One reason that making a flapping-wing robot is difficult is because the wings have to move back and forth at high speed while electric motors spin around and around at high speed. This requires a relatively complex transmission system, which (if you don’t do it carefully), leads to weight penalties and a significant loss of efficiency. One particular challenge is that the reciprocating mass of the wings tends to cause the entire robot to flex back and forth, which alternately binds and disengages elements in the transmission system.

The researchers’ new ornithopter design mitigates the flexing problem using hinges and bearings in pairs. Elastic elements also help improve efficiency, and the ornithopter is in fact more efficient with its flapping wings than it would be with a rotary propeller-based propulsion system. Its thrust exceeds its 26-gram mass by 40 percent, which is where much of the aerobatic capability comes from. And one of the most surprising findings of this paper was that flapping-wing robots can actually be more efficient than propeller-based aircraft.

One of the most surprising findings of this paper was that flapping-wing robots can actually be more efficient than propeller-based aircraft

It’s not just thrust that’s a challenge for ornithopters: Control is much more complex as well. Like birds, ornithopters have tails, but unlike birds, they have to rely almost entirely on tail control authority, not having that bird-level of control over fine wing movements. To make an acrobatic level of control possible, the tail control surfaces on this ornithopter are huge—the tail plane area is 35 percent of the wing area. The wings can also provide some assistance in specific circumstances, as by combining tail control inputs with a deliberate stall of the things to allow the ornithopter to execute rapid flips.

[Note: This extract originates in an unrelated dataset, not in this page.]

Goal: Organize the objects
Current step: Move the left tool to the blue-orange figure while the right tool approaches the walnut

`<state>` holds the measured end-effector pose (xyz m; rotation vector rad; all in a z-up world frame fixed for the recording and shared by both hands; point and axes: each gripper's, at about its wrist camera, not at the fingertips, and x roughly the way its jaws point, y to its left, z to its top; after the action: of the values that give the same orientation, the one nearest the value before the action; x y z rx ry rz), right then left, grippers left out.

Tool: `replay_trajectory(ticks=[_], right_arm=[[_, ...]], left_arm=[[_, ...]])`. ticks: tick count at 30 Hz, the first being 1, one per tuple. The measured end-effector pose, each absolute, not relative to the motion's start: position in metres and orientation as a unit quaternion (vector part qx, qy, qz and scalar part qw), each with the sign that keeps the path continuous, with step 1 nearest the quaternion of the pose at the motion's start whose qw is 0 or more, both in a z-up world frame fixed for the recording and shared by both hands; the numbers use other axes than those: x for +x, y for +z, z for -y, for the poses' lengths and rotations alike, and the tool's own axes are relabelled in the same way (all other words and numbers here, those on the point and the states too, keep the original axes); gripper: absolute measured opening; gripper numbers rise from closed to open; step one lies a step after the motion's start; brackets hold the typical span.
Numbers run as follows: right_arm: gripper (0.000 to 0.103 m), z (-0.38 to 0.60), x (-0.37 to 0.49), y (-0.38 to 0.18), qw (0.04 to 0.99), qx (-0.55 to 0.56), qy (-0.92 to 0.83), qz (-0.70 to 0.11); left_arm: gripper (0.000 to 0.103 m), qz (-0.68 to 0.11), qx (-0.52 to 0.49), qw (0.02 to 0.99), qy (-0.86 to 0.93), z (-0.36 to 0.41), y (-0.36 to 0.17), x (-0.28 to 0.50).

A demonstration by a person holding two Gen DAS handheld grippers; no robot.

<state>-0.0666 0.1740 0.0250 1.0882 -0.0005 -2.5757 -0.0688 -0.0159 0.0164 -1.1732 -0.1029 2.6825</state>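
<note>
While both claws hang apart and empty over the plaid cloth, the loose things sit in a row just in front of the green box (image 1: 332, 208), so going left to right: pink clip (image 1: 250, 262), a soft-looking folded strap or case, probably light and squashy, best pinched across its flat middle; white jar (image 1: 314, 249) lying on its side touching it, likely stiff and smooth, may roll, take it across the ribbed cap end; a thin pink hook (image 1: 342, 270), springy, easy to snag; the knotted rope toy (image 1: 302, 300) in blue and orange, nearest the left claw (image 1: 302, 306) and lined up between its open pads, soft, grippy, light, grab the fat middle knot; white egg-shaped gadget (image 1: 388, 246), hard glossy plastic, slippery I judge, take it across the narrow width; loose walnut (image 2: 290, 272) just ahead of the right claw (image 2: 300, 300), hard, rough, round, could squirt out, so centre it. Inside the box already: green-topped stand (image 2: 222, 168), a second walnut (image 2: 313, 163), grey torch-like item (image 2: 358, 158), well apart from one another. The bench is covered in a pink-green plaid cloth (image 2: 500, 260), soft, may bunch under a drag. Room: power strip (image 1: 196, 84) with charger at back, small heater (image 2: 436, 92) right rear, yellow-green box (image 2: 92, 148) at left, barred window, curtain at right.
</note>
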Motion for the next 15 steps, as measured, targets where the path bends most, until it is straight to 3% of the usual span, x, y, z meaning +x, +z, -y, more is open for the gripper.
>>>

With the ability to take off, hover, glide, land softly, maneuver acrobatically, fly quietly, and interact with its environment in a way that’s not (immediately) catastrophic, flapping-wing drones easily offer enough advantages to keep them interesting. Now that ornithopters been shown to be even more efficient than rotorcraft, the researchers plan to focus on autonomy with the goal of moving their robot toward real-world usefulness.

“Efficient flapping wing drone arrests high-speed flight using post-stall soaring,” by Yao-Wei Chin, Jia Ming Kok, Yong-Qiang Zhu, Woei-Leong Chan, Javaan S. Chahl, Boo Cheong Khoo, and Gih-Keong Lau from from Nanyang Technological University in Singapore, National University of Singapore, Defence Science and Technology Group in Canberra, Australia, Qingdao University of Technology in Shandong, China, University of South Australia in Mawson Lakes, and National Chiao Tung University in Hsinchu, Taiwan, was published in Science Robotics.